In Barbados’ case we can generate all the electricity the country could possibly need from solar and wind energy.
This second issue of EI.bb examines the state of Barbados’ renewable energy sources and our standing in this sector, as we move headlong into our 21st year.
For example, we explore the solar and wind generation on the island and find that had both those forms of energy been fully in place in 2015, Barbados would have saved $209 million in fuel imports. If, in addition, all cars, buses, trucks, construction machinery, etc. were powered exclusively by electricity, we would have saved another $182 million and in all, we would have reduced our import bill by 15 percent. (In 2014, with higher oil prices, fuels were 20 percent of all imports.)
The money we would have saved could have been used to invest in new hotels or infrastructure. It would have increased investment by over 50 percent and might have created hundreds of new jobs. The overall impact on the economy would have been to raise our economic growth rate from about one percent (Central Bank’s revised estimate), to more than five percent. In the Caribbean growth league tables, Barbados would have been number one in 2015.
What stands between us and this beckoning future is the investment that must be made in solar photovoltaics, wind generators, storage facilities and power distribution. In addition, all gasoline and diesel powered vehicles would need to be phased out in favour of electric vehicles.
Our Prime Minister has committed Government to the 100 percent renewable energy strategy, and what remains is to provide the additional incentives and support needed to accelerate the required investment.
We have already made a promising start in the direction of energy independence. Individuals and businesses have taken advantage of fiscal incentives to install solar PV systems in increasing numbers, and the Barbados Light & Power Co. Ltd. has inaugurated a solar farm in St Lucy.
In this issue you will read more about our wind capacity, and about the purely electric cars which are now on Barbados’ roads, thanks to the remarkable enterprise of Megapower.

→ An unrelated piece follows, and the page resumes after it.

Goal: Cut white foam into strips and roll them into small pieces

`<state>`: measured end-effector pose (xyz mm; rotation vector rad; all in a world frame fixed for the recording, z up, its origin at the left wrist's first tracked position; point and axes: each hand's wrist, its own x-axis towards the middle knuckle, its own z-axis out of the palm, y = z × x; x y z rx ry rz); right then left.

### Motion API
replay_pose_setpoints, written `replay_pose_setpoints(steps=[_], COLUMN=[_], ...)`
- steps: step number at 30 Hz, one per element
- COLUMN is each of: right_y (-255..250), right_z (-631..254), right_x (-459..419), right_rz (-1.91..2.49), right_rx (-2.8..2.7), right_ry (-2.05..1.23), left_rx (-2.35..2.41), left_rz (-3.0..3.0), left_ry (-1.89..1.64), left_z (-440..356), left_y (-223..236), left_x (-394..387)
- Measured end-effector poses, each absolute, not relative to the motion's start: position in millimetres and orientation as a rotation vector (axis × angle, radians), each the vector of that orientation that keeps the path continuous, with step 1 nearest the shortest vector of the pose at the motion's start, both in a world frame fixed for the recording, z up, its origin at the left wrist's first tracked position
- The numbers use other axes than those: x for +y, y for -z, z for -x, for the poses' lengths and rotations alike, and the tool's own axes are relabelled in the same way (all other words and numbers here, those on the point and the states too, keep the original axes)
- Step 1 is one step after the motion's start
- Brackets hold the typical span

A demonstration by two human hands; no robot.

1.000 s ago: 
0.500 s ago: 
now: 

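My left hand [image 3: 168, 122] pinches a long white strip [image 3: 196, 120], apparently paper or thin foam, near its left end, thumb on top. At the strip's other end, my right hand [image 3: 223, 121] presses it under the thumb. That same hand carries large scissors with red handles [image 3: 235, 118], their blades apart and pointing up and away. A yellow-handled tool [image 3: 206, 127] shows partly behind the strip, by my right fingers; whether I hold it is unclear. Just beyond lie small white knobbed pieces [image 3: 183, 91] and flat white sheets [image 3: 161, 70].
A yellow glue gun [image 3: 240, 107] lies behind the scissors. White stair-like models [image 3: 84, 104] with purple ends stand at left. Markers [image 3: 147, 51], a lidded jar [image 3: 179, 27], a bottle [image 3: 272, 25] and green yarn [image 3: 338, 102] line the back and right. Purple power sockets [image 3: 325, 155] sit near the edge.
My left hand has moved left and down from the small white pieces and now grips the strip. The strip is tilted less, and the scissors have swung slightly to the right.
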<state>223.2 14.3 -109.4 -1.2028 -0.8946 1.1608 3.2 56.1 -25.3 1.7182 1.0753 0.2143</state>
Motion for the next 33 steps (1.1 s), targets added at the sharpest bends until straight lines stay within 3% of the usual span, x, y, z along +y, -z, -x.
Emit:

Permission is awaited for the installation of wind generators by private companies and options are being actively considered for storage of energy sufficient to drive the grid at night and when there is no wind.
All this can be done with systems that are tried and proven, and we have studies available which demonstrate how these systems can be combined in a way to satisfy 100 percent of our country’s needs, with fuel that is in abundance, free of cost and that will never run out.
Meteorologists tell us that Barbados enjoys eight to nine hours of sunshine daily, all year round; that sunlight provides every home in the country with more energy than it could ever use for all our needs for electric power, cooking and transportation. Unfortunately, most of that energy comes in the form of heat, which cannot be easily converted to a form that is useable for any purpose other than heating water.
As recently as five years ago, it was so expensive to convert sunshine to electricity that the average middle income household could not seriously contemplate doing so.
This edition will show how that has changed dramatically in the last few years, with the introduction locally of affordable photovoltaic systems for households.
Barbadians can now buy a system that will supply the entire electricity needs of one household, reducing the average monthly payment to BL&P to little or nothing, for less than half the price of a new standard-sized four door family sedan.
Barbados now has the attractive prospect of doubling its economic growth potential over the longer term, by working towards the goal of supplying 100 percent of its energy needs from renewable energy sources.
The technology is proven, Government and the power company are committed to the development of renewables and a very encouraging start has been made, with solar photovoltaics and plug-in electric vehicles.
After reading this issue, we hope you see the light – the sunlight – the same way that we do.